Daily Current Affairs for UPSC IAS: 20th October 2020

Daily Current Affairs for Government Exams:

Today Current Affairs: 20th October 2020 for UPSC IAS exams, State PSC exams, SSC CGL, State SSC, RRB, Railways, Banking Exam & IBPS, etc

 

Contents:

  1. Malabar Exercise:
  2. Fertiliser Subsidy:
  3. “Regulatory Sandbox”:
  4. Assam-Mizoram border:
  5. Ayushman Sahakar Scheme:
  6. Other important current affairs

 

 

1. Malabar Exercise:

Australia has agreed to join the Malabar Exercise at India’s request. The exercise is scheduled to be held in November 2020.

2020 Malabar Exercise:

  • The 2020 Exercise is expected to be held in the Bay of Bengal and the Arabian Sea.

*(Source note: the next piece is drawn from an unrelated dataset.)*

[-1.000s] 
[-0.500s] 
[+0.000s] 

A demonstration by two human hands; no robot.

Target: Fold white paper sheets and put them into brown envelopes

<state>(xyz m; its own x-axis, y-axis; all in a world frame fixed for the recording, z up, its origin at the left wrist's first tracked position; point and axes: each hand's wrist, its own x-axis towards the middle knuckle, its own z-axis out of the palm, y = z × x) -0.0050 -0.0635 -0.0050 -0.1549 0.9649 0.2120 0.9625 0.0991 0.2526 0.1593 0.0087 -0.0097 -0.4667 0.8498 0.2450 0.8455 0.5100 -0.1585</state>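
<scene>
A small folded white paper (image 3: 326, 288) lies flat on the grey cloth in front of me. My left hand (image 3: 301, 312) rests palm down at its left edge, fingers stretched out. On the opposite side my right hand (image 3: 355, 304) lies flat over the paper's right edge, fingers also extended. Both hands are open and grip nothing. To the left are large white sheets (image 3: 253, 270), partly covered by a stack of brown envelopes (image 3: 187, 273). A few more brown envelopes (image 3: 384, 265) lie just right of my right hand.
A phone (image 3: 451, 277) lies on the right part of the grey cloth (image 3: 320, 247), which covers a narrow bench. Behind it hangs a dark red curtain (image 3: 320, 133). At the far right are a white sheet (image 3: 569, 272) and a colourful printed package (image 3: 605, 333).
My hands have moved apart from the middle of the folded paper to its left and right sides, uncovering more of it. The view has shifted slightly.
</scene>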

In 2019, the exercise was conducted off the coast of Japan.
  • Due to the Covid-19 pandemic the exercise had been planned in a ‘non-contact – at sea’ format.
  • Its objective is to enhance safety and security in the maritime domain.

Australia’s Inclusion:

  • The issue of Australia’s inclusion in Malabar had again come up for discussion at the Quad foreign ministers meet in Tokyo held in October 2020. Thereafter, India invited Australia to join the Exercise.
  • Quad is the informal strategic dialogue between India, the USA, Japan, and Australia with a shared objective to ensure and support a free, open, and prosperous” Indo-Pacific region.
  • The move will bolster the ability of India, Australia, Japan, and the United States to work together to uphold peace and stability across the Indo-Pacific region.
  • It is also expected to further lay the foundations for the eventual formalisation of the Quad grouping.

Despite regular requests from Australia, India resisted issuing the invitation due to its concerns that the move would give the appearance of a ‘quadrilateral military alliance’ aimed at China.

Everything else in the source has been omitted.